> _DIRECTIONS FOR THIS TASK_
Starting from the first line below, count every line holding the word "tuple", then state the total alone.

##### ENTRIES SUPPLIED #####

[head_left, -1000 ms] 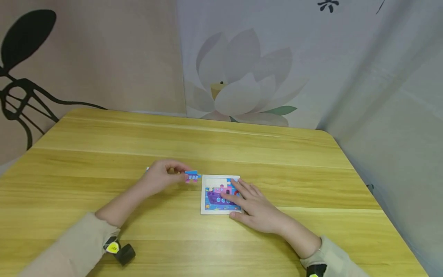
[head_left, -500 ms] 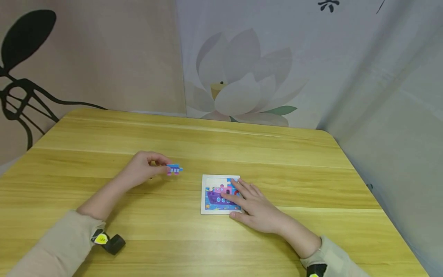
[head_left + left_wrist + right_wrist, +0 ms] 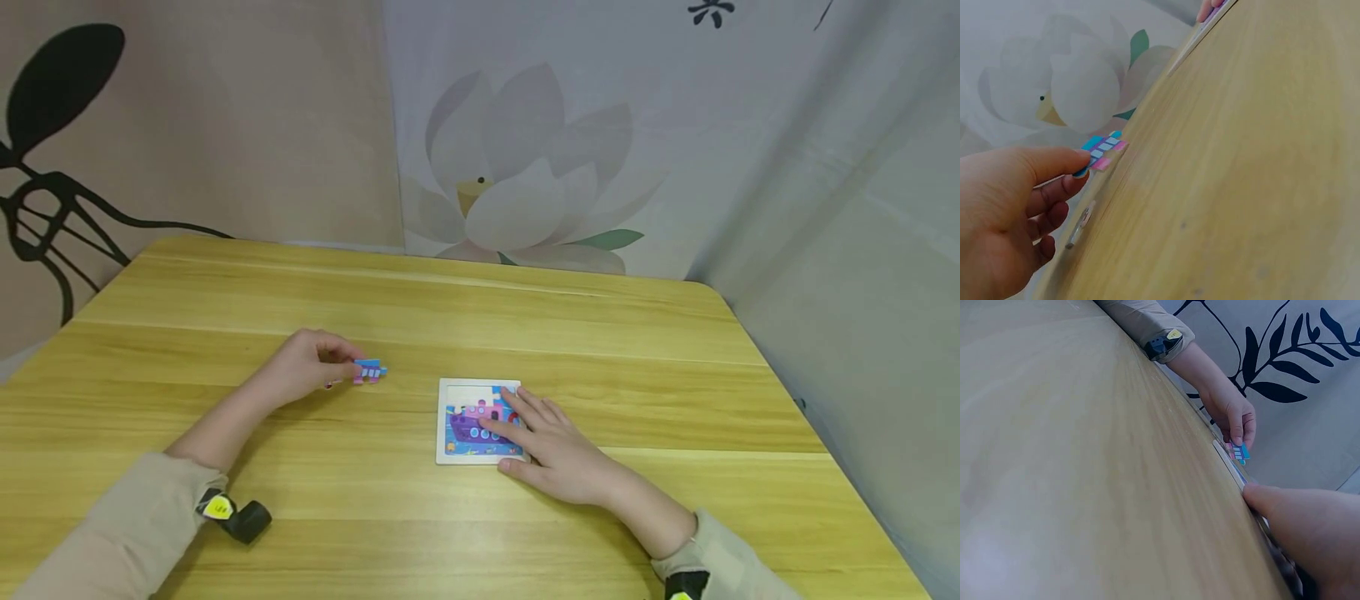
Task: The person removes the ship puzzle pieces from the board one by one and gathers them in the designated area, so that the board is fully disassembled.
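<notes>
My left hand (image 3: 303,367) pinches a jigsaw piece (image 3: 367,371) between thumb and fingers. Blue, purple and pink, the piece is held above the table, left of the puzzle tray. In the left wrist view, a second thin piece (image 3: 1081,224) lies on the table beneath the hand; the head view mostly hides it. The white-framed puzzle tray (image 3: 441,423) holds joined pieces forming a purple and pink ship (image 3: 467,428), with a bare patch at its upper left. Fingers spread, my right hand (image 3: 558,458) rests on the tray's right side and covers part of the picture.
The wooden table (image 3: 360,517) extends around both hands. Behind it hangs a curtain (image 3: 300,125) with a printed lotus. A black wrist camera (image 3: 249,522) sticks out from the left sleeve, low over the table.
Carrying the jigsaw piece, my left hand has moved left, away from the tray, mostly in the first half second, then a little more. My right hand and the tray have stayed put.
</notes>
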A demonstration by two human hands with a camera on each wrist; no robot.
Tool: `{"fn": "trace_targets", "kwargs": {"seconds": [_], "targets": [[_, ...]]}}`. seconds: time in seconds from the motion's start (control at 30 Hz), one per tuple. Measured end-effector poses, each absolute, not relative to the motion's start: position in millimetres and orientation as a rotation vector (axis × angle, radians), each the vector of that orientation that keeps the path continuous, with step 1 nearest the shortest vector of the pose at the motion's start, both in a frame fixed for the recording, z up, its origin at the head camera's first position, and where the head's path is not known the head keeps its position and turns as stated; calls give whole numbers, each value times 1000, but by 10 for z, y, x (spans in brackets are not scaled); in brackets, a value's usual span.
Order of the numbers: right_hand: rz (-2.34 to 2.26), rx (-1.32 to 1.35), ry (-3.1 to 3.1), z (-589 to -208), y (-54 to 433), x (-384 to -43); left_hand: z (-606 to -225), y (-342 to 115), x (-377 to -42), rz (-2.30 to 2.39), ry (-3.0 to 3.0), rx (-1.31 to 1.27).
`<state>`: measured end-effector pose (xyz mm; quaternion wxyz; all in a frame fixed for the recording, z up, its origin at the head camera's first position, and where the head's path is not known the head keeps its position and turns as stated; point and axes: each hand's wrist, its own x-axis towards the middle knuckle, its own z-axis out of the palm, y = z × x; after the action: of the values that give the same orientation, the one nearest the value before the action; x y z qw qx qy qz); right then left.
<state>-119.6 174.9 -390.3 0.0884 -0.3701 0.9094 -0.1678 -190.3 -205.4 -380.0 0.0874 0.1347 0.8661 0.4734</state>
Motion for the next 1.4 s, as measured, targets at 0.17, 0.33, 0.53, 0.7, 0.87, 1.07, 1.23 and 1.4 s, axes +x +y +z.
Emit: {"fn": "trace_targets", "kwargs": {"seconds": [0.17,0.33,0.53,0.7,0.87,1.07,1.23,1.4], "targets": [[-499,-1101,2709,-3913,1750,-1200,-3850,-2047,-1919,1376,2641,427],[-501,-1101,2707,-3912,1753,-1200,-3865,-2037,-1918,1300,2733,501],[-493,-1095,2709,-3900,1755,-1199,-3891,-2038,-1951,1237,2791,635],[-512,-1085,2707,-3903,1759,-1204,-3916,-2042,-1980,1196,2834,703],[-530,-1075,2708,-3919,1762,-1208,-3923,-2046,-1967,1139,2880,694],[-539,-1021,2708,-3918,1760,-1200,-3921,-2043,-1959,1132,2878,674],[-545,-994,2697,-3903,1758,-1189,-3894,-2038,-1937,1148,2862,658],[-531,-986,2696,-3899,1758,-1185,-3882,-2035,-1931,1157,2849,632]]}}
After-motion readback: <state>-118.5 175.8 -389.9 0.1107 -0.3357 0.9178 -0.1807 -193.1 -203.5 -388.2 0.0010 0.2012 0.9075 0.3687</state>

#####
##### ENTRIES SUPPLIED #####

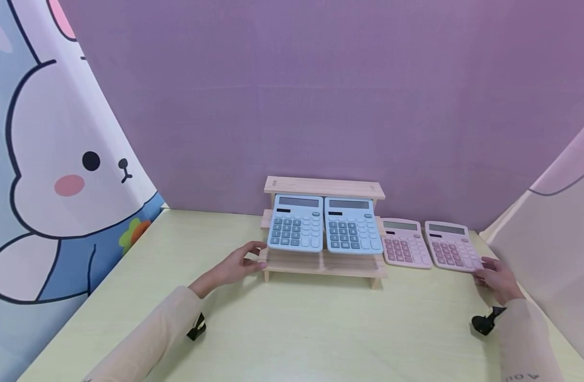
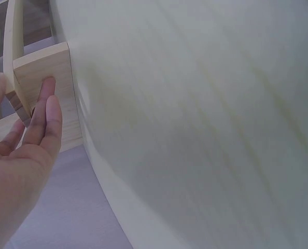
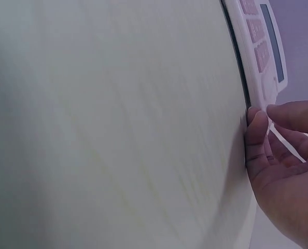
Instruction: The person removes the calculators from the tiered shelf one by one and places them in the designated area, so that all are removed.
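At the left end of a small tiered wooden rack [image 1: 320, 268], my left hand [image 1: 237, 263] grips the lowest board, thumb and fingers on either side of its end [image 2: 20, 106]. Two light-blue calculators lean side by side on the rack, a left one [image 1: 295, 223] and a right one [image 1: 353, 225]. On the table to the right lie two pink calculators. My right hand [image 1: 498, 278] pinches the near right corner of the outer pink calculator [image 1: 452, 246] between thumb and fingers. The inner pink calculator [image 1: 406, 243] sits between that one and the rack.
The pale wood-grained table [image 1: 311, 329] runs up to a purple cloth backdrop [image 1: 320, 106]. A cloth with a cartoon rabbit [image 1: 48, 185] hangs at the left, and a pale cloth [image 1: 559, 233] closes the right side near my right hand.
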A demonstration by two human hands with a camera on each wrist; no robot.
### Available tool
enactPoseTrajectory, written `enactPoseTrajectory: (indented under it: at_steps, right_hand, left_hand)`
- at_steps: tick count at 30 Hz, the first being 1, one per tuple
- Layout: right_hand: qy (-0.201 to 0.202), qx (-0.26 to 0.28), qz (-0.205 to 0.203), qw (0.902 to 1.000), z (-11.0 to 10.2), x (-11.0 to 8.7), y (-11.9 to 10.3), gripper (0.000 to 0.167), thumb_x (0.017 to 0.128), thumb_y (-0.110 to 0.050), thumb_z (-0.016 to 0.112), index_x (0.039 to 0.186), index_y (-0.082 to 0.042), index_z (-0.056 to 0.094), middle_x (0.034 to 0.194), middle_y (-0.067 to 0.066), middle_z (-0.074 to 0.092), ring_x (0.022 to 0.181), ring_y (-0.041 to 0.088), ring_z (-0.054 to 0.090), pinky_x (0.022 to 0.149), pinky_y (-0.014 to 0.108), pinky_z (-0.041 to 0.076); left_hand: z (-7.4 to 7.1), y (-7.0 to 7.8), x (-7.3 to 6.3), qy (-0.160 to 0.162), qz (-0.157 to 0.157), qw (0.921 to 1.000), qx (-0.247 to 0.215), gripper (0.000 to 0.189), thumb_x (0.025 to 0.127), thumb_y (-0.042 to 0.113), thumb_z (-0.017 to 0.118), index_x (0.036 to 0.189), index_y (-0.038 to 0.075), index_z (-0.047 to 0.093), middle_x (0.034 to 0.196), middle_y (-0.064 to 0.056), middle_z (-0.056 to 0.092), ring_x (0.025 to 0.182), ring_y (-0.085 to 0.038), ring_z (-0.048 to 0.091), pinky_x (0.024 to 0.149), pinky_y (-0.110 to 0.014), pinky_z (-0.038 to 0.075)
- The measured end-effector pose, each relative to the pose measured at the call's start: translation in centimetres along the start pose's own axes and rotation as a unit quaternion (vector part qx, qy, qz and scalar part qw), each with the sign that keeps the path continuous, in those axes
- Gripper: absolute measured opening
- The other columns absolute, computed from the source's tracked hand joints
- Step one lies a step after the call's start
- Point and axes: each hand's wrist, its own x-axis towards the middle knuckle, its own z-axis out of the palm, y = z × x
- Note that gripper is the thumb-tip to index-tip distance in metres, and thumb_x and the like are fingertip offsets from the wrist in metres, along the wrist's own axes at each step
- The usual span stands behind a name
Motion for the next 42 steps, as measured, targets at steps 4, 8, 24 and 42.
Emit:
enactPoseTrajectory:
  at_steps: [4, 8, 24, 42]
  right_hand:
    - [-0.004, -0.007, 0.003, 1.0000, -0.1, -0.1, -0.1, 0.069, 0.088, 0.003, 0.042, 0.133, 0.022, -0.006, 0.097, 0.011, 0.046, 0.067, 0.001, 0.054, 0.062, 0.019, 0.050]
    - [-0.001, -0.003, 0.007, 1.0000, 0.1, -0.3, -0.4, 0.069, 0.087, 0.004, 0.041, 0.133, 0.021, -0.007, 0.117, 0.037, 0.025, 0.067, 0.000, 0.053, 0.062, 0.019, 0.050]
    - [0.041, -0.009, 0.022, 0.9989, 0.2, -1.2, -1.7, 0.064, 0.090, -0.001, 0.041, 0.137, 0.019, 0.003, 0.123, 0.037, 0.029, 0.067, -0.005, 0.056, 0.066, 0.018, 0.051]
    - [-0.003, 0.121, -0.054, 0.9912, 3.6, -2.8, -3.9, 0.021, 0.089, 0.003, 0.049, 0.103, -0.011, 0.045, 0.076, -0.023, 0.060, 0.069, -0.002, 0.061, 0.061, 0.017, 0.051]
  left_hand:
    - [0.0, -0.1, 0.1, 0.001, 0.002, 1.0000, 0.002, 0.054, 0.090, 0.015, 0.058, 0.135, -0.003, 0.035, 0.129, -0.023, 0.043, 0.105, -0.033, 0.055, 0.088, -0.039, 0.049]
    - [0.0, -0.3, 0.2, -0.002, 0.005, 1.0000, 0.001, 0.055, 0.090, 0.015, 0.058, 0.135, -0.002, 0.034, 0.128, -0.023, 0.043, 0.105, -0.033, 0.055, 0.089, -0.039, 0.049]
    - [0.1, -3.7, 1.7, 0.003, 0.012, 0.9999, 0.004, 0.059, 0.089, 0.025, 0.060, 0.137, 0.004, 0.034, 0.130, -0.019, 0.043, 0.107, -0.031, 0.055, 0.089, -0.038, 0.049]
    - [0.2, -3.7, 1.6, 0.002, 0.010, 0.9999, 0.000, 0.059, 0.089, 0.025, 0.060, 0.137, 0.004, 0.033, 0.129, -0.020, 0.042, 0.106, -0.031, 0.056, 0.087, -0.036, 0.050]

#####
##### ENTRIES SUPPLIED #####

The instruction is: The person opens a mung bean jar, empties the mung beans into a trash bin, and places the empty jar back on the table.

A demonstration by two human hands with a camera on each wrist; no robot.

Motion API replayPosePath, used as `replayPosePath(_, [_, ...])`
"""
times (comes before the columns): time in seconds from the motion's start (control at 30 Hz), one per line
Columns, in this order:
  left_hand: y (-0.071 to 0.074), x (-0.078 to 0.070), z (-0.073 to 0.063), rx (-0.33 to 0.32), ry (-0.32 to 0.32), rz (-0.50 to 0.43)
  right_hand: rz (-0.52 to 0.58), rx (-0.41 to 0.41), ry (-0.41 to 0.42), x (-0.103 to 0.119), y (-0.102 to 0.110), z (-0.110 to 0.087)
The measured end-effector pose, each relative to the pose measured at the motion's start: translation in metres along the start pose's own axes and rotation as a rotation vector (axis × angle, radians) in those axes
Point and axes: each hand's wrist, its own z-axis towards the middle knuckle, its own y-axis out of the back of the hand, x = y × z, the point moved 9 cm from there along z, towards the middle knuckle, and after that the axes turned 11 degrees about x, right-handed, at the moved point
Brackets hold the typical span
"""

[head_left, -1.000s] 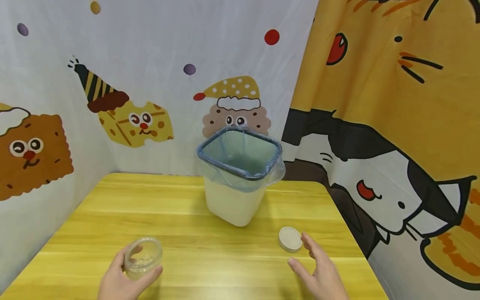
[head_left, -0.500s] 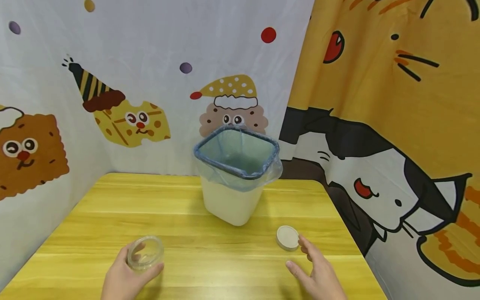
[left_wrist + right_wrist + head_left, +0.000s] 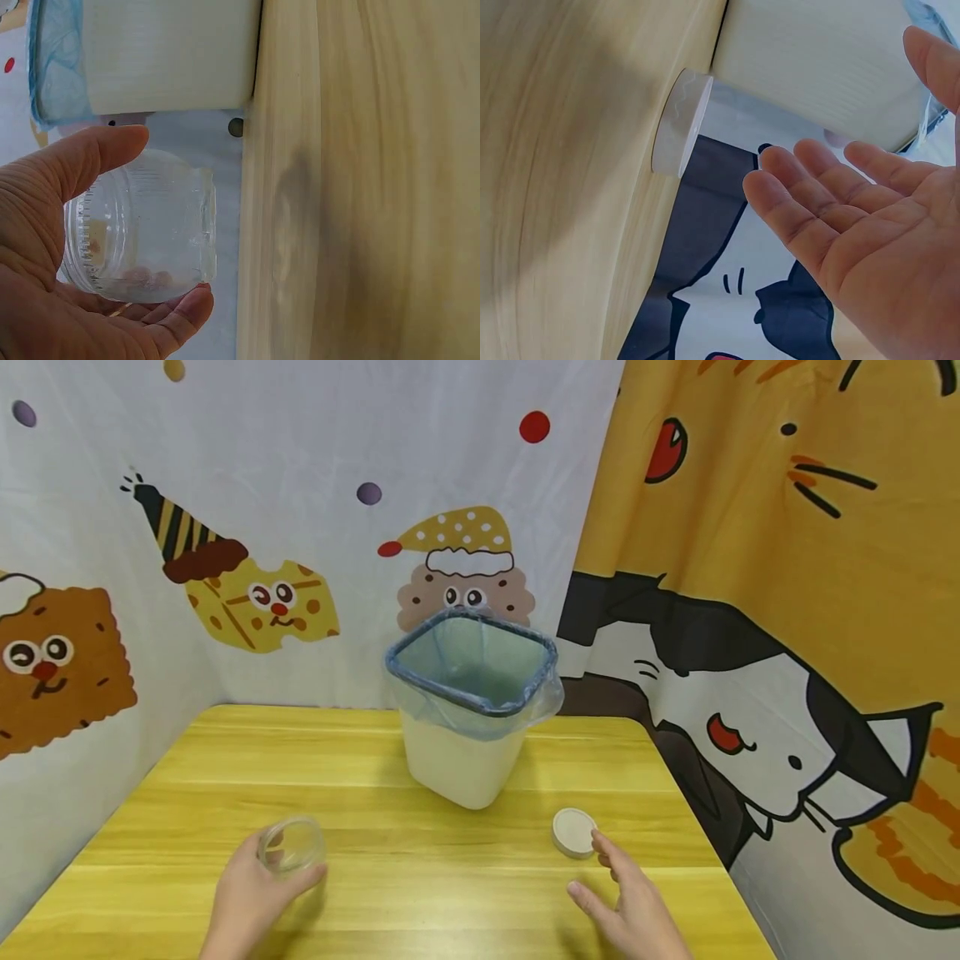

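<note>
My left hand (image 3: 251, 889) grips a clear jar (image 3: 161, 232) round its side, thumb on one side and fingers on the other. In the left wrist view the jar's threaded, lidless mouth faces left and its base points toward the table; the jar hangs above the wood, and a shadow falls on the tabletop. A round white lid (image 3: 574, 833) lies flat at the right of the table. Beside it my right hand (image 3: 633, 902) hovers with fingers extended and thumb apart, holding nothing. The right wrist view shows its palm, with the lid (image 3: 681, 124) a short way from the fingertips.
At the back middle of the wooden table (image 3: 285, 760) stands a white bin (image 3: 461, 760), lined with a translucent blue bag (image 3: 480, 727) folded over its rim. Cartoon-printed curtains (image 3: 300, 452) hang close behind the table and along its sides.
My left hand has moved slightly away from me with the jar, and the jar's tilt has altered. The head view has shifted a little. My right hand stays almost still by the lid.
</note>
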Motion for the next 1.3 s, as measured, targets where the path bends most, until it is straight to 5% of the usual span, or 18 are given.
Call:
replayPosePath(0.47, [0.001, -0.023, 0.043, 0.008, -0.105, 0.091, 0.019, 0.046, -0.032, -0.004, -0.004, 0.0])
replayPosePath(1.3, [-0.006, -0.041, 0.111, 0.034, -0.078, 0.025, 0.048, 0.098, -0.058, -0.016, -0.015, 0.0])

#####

> _TASK OUTPUT_
2